Gurbette ezansız yaşamak zor

  • GİRİŞ04.11.2010 14:41
  • GÜNCELLEME04.11.2010 14:41

Üç kesit üç cümle

Ezan yok buralarda. Onun için de zaman planlaması yapmak bir hayli zor oluyor. Öğleni duymadan akşamın geldiğini fark ediyorsunuz bir anda.

Meğer beş vakit, hayatımızı ne kadar da şekillendiriyormuş.

Düşünsenize; günün beş ayrı bölmesinde ezanı duyup namaza koşturan da biz; “gece ayazından sabah ezanına, akıştayız yine rakı beyazına” diyen de biz.

Yaşam tarzımız ne olursa olsun; sabah, öğlen, ikindi, akşam ve yatsının etrafında kurulmuş, göz ardı edilemeyecek derinlikli bir kültürümüz var bizim.

Bu nedenle, beş vakit alışkanlığımızı terk etmek zorunda kalmak, ezansız diyarlarda en çok zorlandığımız husus oluyor.

 Mesela, “hava aniden kararıyor” gibi geliyor insana. Akşamın düştüğünü haber veren bir çağrı yok. Hayat erkenden sessizliğe boğuluyor.

Ama bu akşamı aydınlatan başka bir şey var.

Çarşının tam orta yerinde bir mescidin kenarında sonradan Müslüman olmuşa benzeyen bir İngiliz’le karşılaşıyorum.

Yanına sokulup, “İngiliz misiniz” diye soruyorum önce. Çünkü burada neredeyse orijinal İngiliz bulmak zor...

“Evet” diyor.

-Sonradan Müslüman oldunuz o zaman.

- Evet. Geçen yıl tam da bu zamanlardı. Yani Allah’ı bir yıldır biliyorum.

- İhtida hikâyeniz?

-  Bir hikâyem yok aslında. Sürekli sarhoş oluyor ve sınır tanımıyordum. Bir gün birden bire bir “hiç” olduğumu fark ettim. Sonra bağırdım. “Varsan kurtar beni.” Bir Müslüman’la tanıştım ardından. O vardı; beni kurtardı.

-  Yeni Müslümanlar günahsız kabul edilir; bilirsiniz. Şanslı olmalısınız.

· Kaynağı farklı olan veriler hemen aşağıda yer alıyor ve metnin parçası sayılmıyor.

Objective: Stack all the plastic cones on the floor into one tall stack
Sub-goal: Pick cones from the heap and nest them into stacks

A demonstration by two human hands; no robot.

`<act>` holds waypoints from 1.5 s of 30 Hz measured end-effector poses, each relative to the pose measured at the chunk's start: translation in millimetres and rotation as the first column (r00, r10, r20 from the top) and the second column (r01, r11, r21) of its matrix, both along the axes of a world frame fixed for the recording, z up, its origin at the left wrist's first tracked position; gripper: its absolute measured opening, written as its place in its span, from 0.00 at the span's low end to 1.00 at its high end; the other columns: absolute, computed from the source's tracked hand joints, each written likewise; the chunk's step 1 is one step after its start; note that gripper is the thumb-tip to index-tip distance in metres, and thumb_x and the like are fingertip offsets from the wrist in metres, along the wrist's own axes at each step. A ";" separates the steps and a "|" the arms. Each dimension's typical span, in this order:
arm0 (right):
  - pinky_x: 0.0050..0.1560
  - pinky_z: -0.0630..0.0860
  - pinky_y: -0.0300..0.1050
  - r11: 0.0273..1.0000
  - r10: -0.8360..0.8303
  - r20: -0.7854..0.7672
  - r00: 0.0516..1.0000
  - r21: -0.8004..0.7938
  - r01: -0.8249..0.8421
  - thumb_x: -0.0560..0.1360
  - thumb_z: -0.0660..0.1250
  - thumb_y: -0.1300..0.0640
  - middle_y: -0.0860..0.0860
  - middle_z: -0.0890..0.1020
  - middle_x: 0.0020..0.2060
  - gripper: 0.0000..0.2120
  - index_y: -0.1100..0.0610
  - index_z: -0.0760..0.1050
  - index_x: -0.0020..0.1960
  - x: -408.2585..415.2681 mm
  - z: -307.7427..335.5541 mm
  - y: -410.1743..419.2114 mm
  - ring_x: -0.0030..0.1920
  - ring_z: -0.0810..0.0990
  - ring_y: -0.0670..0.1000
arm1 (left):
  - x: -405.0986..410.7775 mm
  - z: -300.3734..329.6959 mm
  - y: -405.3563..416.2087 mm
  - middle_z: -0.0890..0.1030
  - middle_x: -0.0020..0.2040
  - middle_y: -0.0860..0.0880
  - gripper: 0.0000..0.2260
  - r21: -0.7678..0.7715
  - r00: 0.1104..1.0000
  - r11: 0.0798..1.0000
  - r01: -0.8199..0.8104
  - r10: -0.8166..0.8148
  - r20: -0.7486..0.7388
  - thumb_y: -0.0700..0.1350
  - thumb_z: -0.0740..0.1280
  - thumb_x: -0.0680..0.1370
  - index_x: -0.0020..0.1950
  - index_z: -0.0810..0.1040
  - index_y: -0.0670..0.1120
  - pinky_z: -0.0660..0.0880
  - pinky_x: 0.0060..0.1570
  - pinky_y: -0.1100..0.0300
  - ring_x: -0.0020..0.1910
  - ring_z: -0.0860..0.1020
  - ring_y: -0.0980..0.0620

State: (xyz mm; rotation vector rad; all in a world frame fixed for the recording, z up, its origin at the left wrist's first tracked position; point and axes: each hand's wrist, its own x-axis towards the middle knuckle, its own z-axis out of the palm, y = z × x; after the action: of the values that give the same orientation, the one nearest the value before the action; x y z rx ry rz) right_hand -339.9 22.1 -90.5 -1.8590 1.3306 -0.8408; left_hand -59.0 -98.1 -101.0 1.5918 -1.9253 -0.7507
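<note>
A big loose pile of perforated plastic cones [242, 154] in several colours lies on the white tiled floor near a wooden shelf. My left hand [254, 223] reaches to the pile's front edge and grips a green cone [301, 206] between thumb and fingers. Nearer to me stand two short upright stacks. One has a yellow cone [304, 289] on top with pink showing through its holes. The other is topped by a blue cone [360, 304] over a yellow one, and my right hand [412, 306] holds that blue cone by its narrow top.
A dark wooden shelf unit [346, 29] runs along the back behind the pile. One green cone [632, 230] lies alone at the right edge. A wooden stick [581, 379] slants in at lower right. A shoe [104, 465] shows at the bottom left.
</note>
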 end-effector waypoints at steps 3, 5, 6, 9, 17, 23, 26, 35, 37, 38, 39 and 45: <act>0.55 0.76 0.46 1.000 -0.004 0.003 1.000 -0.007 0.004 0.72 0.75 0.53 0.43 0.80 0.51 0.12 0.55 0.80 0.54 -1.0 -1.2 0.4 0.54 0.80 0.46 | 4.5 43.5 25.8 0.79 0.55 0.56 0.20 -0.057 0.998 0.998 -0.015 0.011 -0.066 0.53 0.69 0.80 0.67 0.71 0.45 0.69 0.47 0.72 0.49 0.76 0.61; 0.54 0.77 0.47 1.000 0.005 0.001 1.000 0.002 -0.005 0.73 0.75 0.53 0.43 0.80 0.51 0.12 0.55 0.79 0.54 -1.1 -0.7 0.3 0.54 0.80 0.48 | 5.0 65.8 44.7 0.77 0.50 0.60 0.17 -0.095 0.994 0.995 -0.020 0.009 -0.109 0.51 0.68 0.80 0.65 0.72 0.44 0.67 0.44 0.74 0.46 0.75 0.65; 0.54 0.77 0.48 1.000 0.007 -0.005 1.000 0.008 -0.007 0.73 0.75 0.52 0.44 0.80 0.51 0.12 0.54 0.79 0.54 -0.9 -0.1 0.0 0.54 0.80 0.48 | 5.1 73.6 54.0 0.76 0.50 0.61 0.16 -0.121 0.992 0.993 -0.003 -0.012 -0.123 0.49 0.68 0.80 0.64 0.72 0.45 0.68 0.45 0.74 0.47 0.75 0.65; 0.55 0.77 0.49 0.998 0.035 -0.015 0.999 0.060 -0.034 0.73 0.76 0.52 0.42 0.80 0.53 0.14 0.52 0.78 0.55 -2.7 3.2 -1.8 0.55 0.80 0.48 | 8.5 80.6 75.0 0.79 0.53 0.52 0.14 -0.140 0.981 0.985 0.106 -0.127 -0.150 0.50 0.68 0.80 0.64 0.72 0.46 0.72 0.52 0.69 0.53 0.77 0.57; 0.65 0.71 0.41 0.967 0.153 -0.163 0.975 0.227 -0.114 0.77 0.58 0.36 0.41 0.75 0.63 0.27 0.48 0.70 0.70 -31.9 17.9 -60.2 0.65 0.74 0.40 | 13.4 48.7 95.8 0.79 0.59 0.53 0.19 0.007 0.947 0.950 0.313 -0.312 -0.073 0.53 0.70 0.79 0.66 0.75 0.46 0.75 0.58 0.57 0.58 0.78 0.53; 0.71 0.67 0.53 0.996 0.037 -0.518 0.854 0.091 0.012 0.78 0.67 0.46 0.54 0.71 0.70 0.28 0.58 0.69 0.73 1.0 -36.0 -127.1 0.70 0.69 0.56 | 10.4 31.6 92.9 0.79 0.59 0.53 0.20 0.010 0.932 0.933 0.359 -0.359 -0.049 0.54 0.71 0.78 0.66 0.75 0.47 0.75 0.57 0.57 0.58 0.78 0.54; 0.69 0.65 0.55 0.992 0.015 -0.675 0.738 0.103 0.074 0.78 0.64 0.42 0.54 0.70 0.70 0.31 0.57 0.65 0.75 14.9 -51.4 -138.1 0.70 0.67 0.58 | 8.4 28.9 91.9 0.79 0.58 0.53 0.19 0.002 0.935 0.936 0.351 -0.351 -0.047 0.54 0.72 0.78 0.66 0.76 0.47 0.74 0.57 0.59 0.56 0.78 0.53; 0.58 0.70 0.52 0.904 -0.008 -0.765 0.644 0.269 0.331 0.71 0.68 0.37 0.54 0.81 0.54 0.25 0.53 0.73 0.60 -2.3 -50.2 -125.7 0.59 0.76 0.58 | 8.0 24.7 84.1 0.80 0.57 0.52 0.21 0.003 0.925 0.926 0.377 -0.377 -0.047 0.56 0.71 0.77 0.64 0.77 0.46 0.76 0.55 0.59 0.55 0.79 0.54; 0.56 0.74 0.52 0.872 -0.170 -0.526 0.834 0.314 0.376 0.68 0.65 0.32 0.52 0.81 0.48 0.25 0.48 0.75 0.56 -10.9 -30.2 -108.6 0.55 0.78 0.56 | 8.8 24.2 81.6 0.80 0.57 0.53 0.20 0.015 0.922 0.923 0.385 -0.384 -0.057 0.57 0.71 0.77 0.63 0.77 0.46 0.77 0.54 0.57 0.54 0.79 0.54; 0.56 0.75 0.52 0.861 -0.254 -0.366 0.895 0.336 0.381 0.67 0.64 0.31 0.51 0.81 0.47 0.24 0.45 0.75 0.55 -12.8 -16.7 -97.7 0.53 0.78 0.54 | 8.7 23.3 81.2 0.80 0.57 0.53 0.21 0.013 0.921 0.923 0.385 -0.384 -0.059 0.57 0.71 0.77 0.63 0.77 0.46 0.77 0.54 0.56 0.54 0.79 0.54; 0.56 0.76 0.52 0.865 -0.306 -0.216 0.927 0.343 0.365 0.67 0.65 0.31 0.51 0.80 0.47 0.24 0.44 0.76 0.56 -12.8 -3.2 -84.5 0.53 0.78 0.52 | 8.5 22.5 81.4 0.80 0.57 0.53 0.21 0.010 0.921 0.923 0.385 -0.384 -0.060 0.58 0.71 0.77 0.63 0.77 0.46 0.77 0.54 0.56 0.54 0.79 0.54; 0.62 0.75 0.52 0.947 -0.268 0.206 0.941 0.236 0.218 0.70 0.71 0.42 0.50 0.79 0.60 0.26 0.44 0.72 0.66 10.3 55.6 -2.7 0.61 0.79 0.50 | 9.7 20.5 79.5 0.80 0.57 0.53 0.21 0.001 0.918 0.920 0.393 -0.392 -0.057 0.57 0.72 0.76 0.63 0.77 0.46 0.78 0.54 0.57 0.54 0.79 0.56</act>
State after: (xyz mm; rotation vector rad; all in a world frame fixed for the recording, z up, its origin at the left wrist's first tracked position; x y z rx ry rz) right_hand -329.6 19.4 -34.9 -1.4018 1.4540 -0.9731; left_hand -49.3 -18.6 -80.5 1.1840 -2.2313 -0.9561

- O şansı yitirdim sanıyorum. Üstünden koskoca bir yıl geçti.

***

Yaşlılar çok genç görünüyorlar bu yağmurlu ve puslu memlekette. Yetmişlerinde, seksenlerinde gayet dinç ve hayatın içindeler. Yürüyüş yapıyor, çalışıyor ve de kesinlikle benden hızlı koşuyorlar.

Ya bizim yaşlılar?

Atmıştan itibaren eve kapanıyorlar. Kilo sorunlarımız oluyor. “Aman sen dokunma” diye diye onları hepten koparıyoruz gündelik yaşamdan.

Spor yapmak ve yürümek gibi alışkanlıklarımız da az olduğu için onları; kendi halinde vakit geçiren, zamanla psiko-fizyolojik hastalıklara duçar olan bireyler haline getiriyoruz.

Ama “ille de biz” demekten vazgeçmiyoruz.

Evim şehrin biraz ücra bir yerinde. Otobüs yolculuklarım biraz uzun sürüyor.

Bu yolculuklar esnasında, birçok kez, yıllar önce seyrettiğimiz “altın kızları” hatırlatan yaşlı bayan gruplarıyla karşılaşıyorum; tabi yaşlı amcalarla da…

Hani bizde okullu çocuklar yaparlar. Otobüsün arkasını doldurur, sesli sesli sohbet ederler. Onlar da öyle yapıyor. Yok; öyle rahatsız edici değiller. Mütebessim ve kibarlar.

Dün ben de arkada otururken yine yaşlı bir grup geldi. Keyifli bir muhabbet eşliğinde gülüşüyorlardı. Seyre koyuldum. Kendimi tutamadım sonra. Hemen karşı koltukta oturanlara “ne kadar mutlu görünüyorsunuz” dedim.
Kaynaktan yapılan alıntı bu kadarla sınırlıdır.